Memorie, arguzie ripescate nel folto di una vita mai paga e avida di lavoro, scritture, teatro, vita mai in sosta e mai priva di donne capaci di sedurre e dunque di allontanarlo dalla solitudine: Sacha Guitry (1855-1957), autore di oltre cento commedie, trenta film, novecento articoli per giornali e riviste, di un libro di versi e di un solo romanzo. Memorie di un baro, celebrativo del gioco e di alcune città il cui carattere inducono in tentazione e svariate infatuazioni abbandonandosi a vie, piazze e anfratti da cui trarre ogni sorta di schizzi, bozzetti e aforismi penetranti. Guitry disse che scriveva commedie pur non essendo il suo mestiere, più giusto definirsi disegnatore, e infine attore. Attore del suo teatro, nemico giurato del dramma e cultore indefesso di ironia e sorriso.
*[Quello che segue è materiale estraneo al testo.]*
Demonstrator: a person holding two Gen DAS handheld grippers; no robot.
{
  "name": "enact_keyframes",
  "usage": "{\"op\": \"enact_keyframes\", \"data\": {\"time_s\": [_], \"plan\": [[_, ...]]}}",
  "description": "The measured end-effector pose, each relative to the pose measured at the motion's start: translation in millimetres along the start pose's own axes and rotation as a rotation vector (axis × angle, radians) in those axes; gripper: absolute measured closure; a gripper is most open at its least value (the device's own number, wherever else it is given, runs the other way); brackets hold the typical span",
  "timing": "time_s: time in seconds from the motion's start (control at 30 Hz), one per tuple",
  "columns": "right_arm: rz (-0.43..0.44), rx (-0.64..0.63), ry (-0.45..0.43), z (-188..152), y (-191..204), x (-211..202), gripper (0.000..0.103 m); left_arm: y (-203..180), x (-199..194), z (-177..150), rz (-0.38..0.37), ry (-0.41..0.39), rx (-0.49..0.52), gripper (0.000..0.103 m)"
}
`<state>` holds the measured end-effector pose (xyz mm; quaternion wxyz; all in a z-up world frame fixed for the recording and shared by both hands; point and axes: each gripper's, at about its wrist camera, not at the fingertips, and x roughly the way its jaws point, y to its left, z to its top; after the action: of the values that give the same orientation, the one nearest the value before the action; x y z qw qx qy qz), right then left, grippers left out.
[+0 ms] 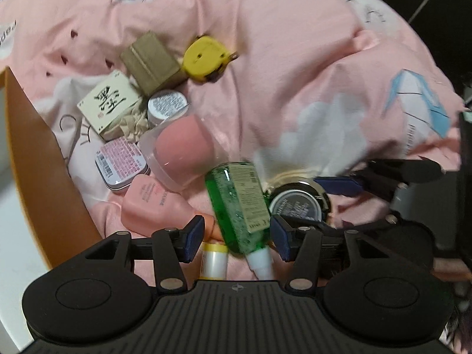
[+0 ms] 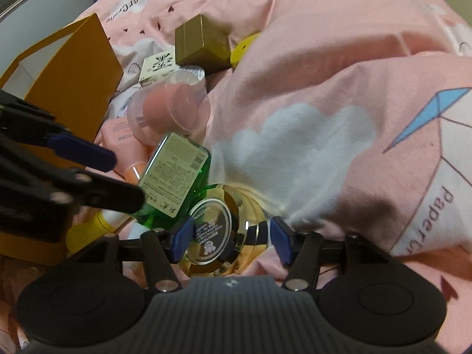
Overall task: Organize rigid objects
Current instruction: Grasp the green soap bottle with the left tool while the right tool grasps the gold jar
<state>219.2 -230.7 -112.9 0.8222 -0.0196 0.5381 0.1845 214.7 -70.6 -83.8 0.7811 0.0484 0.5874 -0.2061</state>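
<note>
With both grippers apart, centre your left gripper (image 1: 237, 236) on the green bottle (image 1: 237, 203) and your right gripper (image 2: 231, 237) on the round jar (image 2: 218, 230) before squeezing.

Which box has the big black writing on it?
The cream box, beside the plain brown box. The brown one has no writing showing, and the orange box is plain too.

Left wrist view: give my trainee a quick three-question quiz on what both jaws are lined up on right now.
1. True or false: the left gripper has clamped the green bottle.
2. Which item lies between the right gripper's jaws: (a) yellow tape measure, (b) round glass jar, (c) pink tin?
3. What cloth lies under everything?

Key: 1 false, jaws open around it. 2 b. 3 pink bedding.
</note>
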Motion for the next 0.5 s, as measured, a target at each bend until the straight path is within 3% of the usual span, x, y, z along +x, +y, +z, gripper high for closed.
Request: {"op": "enact_keyframes", "data": {"time_s": [0.23,0.37,0.5], "plan": [[0.052,0.027,-0.048,-7,-4,-18,0.067,4,16,0,-0.001,0.039,-0.033,0.043],[0.12,0.02,-0.059,-12,-2,-26,0.07,-1,21,0,0.002,0.043,-0.028,0.043],[0.212,0.103,-0.031,-12,-16,-16,0.07,-4,17,-1,0.007,0.024,-0.021,0.05]]}}
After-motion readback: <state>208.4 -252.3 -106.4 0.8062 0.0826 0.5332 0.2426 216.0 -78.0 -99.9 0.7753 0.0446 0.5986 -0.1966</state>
Ammiratore di Feydeau, la cui moglie lo fece innamorare da ragazzino, avrebbe voluto impadronirsi di un pubblico di imbecilli per trasformarli in pubblico intelligente tramite le occasioni a loro offerte in prima persona. Un’insaziabile vena protagonista lo rende ai nostri occhi labirintico, oltranzista, chiacchierone, perfino antipatico a cui non far mancare alcuni storcimenti di naso se è vero che lo sterminatore feldmaresciallo Göring (ce ne informa l’immancabile Scaraffia) amò molto Memorie di un baro e volle conoscerne l’autore.
Ma lo spirito francese e libertario di Guitry, unito alla fama conquistata con inequivocabile humour e charme (soprattutto, quest’ultimo, rivolto alle belle donne), gli facevano spesso ottenere la liberazione di prigionieri tenuti in carcere dagli occupanti tedeschi. Il trasporto del romanzo (uscito a puntate nel 1934 sulla rivista “Marianne”, settimanale letterario fondato da Gaston Gallimard) sullo schermo lo diverte come se avesse a che fare con un giocattolo: infatti così considerava il cinema, secondo la postfazione molto informata di Edgardo Franzosini. Questo mischiare realtà e teatro dentro la pellicola trovò in Truffaut, durante la Nouvelle Vague, un sostenitore convinto. Guitry era a conoscenza di quanto le sue ostentazioni trovassero l’ostilità di qualcuno, tuttavia continuò a trasmettere i propri spunti fino alla morte, avido com’era di esorbitanze metropolitane e spettacolarità esibite.
I capitoli del romanzo dedicati a Parigi e Montecarlo (Monaco) valgono sicuramente la lettura, senza contare l’elenco spiritoso dei metodi adottati allo scopo di turlupinare il banco di ogni casinò operante sulla faccia della terra. Parigi, per esempio, contiene tutte le Parigi che ognuno desidera incontrandole durante il girovagare. Tutti “paesotti”, e non quartieri, abitati da chi ne fa davvero parte per nascita, molto meno per adozione. Snobismo a spericolatezza, attitudini che con evidenza piacciono molto a quest’uomo nato a San Pietroburgo (di fronte alla prospettiva Nevskij) a cui non sfugge che per essere definiti davvero parigini bisogna meritare la caricatura da parte di qualcuno. Chissà se tuttora è ancora vero.
Ma è sullo “scoglio” monegasco – così Guitry definisce la geografia del luogo – che il protagonista e baro del romanzo trova una sorta di leggenda. Unici oggetti antichi ritrovati, alcune monete romane: spassoso per un luogo la cui attività principale è quella di far perdere gran quantità di soldi a assidui (e imbelli) frequentatori. Tutti nelle mani di croupier, nati tali per eredità. Lavoro non facile, a cui lo humour nero di Guitry dedica una messe di pagine eroganti uno spasso assicurato. Sacha mette in scena fino all’ultimo giorno la sua verve, montando i propri film nella camera da letto dove faceva bella figura di sé un imponente macchinario. Aiutato da morfina e medicinali nel combattere la malattia alla colonna vertebrale, muore a Parigi nell’estate del 1957. Come s’era preparato? Ecco: “Negare Dio è come privarsi dell’unico interesse che può avere la morte”.